Big Tech multinationals have laid off thousands of employees in Ireland during the current global downturn, the Central Bank has estimated.

According to new research, 2,300 total jobs have been lost in Ireland from the tech sector, including from companies such as Google, Twitter, Facebook, Dell, Hewlett Packard, Microsoft and others.

Ireland’s largest Big Tech employer, Amazon, is home to 18,000 Irish jobs, and has announced that it will be laying off staff globally. However, it is unclear if any of these job losses will be from Ireland yet.

Many of these companies are letting go thousands of employees globally, and many hundreds in Ireland, as the sector begins to scale down its workforce for the first time in years.

“To date, the scale of the downturn affects a small proportion of overall ICT employment in Ireland,” the Central Bank wrote.

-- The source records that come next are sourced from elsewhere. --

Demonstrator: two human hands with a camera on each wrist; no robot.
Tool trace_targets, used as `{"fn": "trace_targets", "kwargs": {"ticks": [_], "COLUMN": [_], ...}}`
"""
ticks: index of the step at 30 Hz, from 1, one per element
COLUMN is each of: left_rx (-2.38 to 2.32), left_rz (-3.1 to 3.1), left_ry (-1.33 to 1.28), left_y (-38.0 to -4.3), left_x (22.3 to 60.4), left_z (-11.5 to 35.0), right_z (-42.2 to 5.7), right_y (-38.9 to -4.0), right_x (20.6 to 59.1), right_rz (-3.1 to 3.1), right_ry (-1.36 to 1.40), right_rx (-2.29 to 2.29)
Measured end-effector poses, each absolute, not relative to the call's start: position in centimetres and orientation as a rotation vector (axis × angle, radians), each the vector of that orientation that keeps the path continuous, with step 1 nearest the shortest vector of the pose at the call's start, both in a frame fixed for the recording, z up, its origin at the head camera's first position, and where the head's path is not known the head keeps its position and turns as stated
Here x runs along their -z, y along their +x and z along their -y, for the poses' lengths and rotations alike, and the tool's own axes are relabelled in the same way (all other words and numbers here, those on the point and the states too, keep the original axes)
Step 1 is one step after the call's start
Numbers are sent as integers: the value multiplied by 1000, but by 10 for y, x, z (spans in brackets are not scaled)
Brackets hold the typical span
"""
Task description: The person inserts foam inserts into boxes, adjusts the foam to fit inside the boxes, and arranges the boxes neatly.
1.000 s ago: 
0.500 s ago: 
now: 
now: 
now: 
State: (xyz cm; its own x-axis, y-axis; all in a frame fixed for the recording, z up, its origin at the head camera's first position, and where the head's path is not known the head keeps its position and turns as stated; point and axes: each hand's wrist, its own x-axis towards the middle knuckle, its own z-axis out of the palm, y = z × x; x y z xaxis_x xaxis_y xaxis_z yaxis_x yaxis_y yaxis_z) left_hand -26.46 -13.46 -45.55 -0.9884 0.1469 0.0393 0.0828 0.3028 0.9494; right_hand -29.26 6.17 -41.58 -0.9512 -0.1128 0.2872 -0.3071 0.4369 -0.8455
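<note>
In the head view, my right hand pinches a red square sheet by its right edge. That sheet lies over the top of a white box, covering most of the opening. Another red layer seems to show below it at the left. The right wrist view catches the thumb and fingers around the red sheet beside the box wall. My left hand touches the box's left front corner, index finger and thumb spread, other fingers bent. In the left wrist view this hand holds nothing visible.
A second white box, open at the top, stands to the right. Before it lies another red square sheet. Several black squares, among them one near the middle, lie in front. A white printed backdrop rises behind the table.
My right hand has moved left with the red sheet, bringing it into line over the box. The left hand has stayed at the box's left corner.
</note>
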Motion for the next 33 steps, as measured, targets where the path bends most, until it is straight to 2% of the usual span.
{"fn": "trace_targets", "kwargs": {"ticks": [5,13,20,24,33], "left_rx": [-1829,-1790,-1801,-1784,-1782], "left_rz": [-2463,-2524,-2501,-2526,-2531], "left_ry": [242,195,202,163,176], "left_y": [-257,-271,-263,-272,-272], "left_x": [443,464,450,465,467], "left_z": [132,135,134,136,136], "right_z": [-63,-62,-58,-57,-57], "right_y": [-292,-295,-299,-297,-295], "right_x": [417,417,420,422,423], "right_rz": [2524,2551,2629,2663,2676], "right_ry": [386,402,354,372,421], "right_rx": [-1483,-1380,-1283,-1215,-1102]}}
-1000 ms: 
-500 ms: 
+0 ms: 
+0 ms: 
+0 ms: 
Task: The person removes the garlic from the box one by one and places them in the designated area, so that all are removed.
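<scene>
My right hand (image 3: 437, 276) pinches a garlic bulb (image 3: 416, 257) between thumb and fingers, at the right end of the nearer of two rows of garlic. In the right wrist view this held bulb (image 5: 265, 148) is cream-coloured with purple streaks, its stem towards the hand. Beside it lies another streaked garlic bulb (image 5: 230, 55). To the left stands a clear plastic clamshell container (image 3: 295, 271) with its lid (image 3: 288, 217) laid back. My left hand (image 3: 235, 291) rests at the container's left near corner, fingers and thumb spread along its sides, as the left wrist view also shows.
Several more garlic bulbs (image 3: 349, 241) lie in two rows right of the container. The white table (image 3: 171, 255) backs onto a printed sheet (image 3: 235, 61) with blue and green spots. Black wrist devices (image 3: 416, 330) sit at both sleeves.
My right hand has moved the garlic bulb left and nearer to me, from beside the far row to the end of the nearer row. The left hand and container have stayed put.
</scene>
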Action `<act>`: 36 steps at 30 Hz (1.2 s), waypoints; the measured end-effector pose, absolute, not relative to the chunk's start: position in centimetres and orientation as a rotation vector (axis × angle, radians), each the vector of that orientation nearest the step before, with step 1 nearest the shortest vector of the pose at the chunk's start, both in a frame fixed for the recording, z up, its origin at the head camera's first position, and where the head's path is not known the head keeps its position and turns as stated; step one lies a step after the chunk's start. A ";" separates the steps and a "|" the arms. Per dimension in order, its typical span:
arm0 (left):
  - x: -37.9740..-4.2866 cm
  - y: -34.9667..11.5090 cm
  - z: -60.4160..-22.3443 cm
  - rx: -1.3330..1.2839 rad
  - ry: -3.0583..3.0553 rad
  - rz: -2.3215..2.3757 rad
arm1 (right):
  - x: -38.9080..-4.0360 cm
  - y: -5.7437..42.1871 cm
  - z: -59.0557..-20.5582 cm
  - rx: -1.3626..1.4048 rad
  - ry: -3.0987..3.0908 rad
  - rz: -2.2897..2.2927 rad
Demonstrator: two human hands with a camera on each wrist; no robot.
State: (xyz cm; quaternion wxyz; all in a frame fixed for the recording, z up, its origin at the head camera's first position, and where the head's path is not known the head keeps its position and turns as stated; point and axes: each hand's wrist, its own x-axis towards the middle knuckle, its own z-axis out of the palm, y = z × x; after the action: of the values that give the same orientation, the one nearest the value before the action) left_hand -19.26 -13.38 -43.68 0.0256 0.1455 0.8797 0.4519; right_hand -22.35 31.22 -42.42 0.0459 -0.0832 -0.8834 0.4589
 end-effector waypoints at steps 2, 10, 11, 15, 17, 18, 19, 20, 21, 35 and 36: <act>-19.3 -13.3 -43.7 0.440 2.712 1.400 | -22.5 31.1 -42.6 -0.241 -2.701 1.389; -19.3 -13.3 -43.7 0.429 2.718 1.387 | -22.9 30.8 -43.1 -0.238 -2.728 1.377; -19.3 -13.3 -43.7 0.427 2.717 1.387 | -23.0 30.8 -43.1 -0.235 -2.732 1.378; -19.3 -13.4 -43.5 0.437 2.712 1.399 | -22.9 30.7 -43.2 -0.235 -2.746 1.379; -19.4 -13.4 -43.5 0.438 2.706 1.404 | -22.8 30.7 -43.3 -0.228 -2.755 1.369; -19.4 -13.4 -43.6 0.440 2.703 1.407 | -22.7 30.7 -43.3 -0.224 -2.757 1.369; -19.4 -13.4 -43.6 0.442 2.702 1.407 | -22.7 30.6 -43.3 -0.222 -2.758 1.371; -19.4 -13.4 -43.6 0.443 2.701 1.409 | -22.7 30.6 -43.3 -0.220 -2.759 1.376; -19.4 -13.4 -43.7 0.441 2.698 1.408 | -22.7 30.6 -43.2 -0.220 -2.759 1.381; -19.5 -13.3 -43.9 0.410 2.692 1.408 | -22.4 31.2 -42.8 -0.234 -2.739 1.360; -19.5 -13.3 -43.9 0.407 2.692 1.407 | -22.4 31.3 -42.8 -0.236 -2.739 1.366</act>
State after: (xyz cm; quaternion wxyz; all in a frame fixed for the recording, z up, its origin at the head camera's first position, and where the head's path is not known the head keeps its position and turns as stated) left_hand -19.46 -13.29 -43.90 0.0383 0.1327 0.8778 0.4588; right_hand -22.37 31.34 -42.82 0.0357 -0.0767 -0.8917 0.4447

ICT stands for “Information and Communication Tech.”

The bank added that Ireland’s “dependency” on such a small number of large firms shows a “structural vulnerability of the Irish economy” to such global downturns.

It continued that there is “uncertainty over the future growth prospects for the sector,” adding that there is a “risk” that last year’s downturn “could become more severe.”

As it stands the tech sector employs over 164,000 people in Ireland – an increase of 29% since 2019. They also contribute a substantial amount to the state’s corporate tax receipts.

The global tech industry reportedly increased its rate of layoffs by 649% in 2022 – the highest amount since the Dot Com Bubble in the late 1990s. Although only a small percentage of employees have been let go from many of the larger companies, this still translates to thousands of jobs lost due to the firms’ large staff.

One contributing factor to the sectoral downturn is inflation. Many tech companies rely on advertising revenue to make ends meet, and as inflation forces businesses across the world economy to make cuts, ad revenue is down. Additionally, rising energy costs have forced tech companies to be more frugal to keep costs down.

Another important factor is the fact that many companies over-hired during the Covid-19 pandemic years.

During the lockdown, social media use skyrocketed as millions of people who would normally have been at work sat at home with little else to do. This resulted in tech companies taking on far more staff to expand to meet the new userbase.

However, as lockdowns eased globally, social media use fell, resulting in a significant part of the new workforce being superfluous.

All of these factors and more have likely contributed to the mass lay-offs, which already seem to be continuing into 2023.